In Italy, as well as several other cultures, today (8th March) is all about women: “Festa Della Donna”, also knows as ” International Women’s Day”. I had not come across this tradition in England, as though recognised by some, it is not an especially celebrated event. We have mother’s day, but apparently that is quite different. “Festa Della Donna” is a celebration of ALL women, young, old, mothers, maidens, party goers or homebodies. After six months of living among them, I feel Italian women certainly deserve a day of worship, since they include some of the strongest people I’ve had the pleasure to meet.
Had expected fairly traditional gender roles in Italy, due to its more religious stance, with the women expected to cook, clean, and stay at home to look after their children – as it turns out, this is true in all cases except “staying at home”. From what I’ve heard, the economy here does not allow for only one working parent, with little provision given to mothers. Consequently, they must maintain their gender expectations whilst working full time hours – no easy task, and one they amaze me by fulfilling every day.
I have yet to meet a lazy Italian woman – they seem to have an inexhaustible source of will and sense of responsibility, which means even when they return from a ten hour shift, they see to their children, cook dinner for their family, and keep everything in order. Even more impressive, some do all this in heels, maintaining an elegance that us English just can’t pull off.

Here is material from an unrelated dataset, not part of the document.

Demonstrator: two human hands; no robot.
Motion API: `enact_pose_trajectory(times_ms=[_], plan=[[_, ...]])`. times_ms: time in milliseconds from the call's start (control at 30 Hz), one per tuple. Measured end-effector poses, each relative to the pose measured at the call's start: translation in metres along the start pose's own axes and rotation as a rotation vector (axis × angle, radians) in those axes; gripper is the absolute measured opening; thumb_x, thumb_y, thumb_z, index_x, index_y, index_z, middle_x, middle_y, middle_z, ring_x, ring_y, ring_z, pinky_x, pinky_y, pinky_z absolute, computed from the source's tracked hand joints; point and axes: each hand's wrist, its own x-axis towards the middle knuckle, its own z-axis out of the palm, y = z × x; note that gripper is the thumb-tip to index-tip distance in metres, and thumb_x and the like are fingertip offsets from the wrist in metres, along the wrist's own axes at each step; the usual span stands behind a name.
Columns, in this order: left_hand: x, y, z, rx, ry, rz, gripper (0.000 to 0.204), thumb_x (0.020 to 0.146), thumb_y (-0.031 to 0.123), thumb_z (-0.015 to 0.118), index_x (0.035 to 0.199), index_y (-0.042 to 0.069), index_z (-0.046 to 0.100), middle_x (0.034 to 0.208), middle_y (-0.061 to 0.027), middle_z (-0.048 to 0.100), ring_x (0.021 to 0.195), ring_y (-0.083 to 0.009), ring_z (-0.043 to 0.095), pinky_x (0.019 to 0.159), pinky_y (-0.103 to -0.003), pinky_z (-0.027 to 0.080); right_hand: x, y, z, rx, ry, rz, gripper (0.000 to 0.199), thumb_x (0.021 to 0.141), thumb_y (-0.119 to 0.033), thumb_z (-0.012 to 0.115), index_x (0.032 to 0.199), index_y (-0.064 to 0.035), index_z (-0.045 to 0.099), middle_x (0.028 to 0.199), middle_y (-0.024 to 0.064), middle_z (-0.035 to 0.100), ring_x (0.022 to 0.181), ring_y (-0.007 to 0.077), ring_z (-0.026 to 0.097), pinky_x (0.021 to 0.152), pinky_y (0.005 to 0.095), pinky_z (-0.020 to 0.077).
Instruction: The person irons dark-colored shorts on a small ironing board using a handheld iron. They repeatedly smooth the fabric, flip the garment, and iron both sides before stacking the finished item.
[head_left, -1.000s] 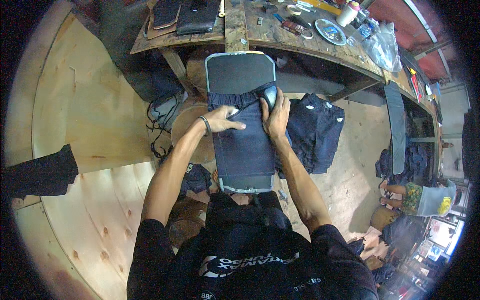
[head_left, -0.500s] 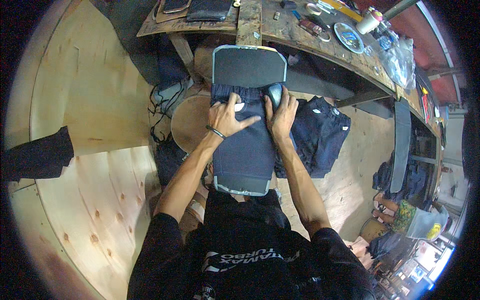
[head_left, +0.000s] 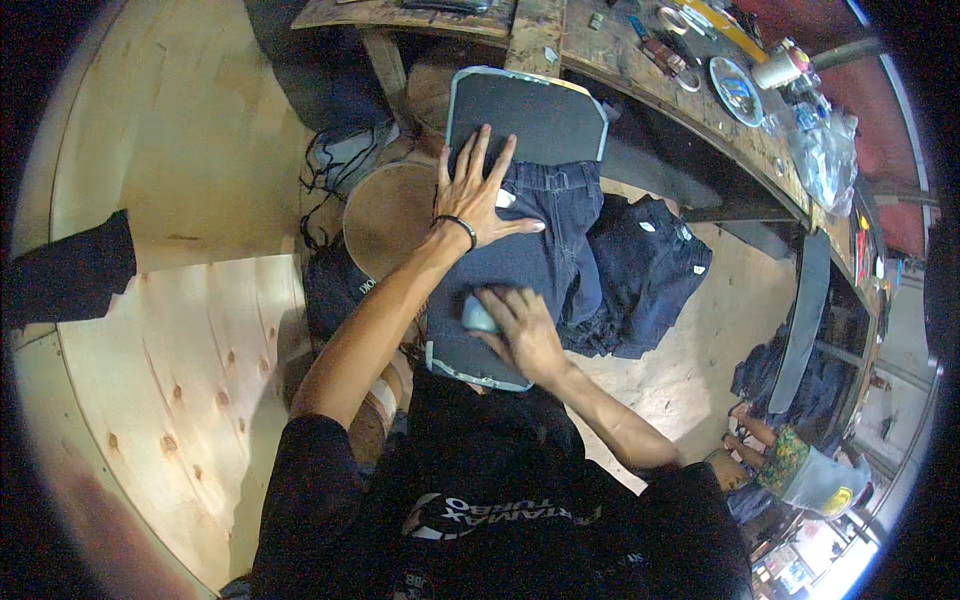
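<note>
Dark denim shorts or trousers (head_left: 525, 262) lie over a long dark board (head_left: 530, 120) with a pale taped edge, which runs from the workbench toward my lap. My left hand (head_left: 478, 200) is open with fingers spread, pressing across the waistband, fingertips on the bare board; it wears a black bracelet. My right hand (head_left: 528, 335), slightly blurred, curls round a smooth, rounded pale-blue block (head_left: 479, 314) that rests on the denim near the board's near end. What the block is made of I cannot make out.
More dark denim shorts (head_left: 645, 280) lie right of the board. The wooden workbench (head_left: 530, 40) beyond carries a blue-rimmed plate (head_left: 737, 90), a thread cone (head_left: 780, 68) and a plastic bag (head_left: 825, 160). A round wooden surface (head_left: 385, 220) sits left. At far right is a person (head_left: 820, 470).
My right hand has carried the block from the waistband's right side down toward the near end. My left hand has slid up and flattened. The denim's right side now hangs in folds.
</note>
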Motion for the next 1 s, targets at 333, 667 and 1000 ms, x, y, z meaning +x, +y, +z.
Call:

I have been fortunate enough to meet two such exrraordinary women – the grandmother and mother of my Italian family. As the main Italian women in my life, this post is dedicated to them.
La nonna, Amalia.
Despite an almost complete lack of shared language between us for the first couple of months, Nonna welcomed me into her family within the first hours of my arrival, during which she offered me several traditional homemade Italian dishes (and through translations by Francesca, the mother, repeatedly insisted on me taking second helpings). Though she clearly hasn’t helped me lose weight, she has made me feel at home, simply through her always open arms and kind gestures. I will never forget her making me a packed lunch when I was journeying home, or her hands on my shoulders and in my hair at family gatherings: small gestures, perhaps, but they show her warm heart, and made all the difference to me. After a lifetime of working two jobs – one in retail, and one at home – she is now struggling with the extra time given by retirement. Yet I have never seen her simply relaxing, and I am quite sure she fills those new hours by keeping her entire family and house in order, and maintaining an impressively active and social life. I don’t know how she has done it, but Nonna, thank you for being everything a nan could be, and the most kind-hearted woman besides.
La mamma, Francesca.
If it wasn’t for this amazing woman, my experience here would have been far different – certainly far lonelier, and far duller. Not only did she help me into Italian life by assisting me with the language, but also by finding me opportunties for friendships and travel, and encouraging me into things which I may otherwise have shied away from. I have lost track of how many favours I now owe her, and I find it incredible that I’m not the only one – she has hosts of friends who she does the same for, seemingly always on the lookout for ways to improve people’s lives. Apart from this, she manages to work all hours of the day, evenings included, and still arrives home at 11pm with a smile on her face, asking how my day was. She is as warmhearted as her mother, extremely open-minded for this culture, a truly amazing mother to Agnese, and a close friend and second mother to me.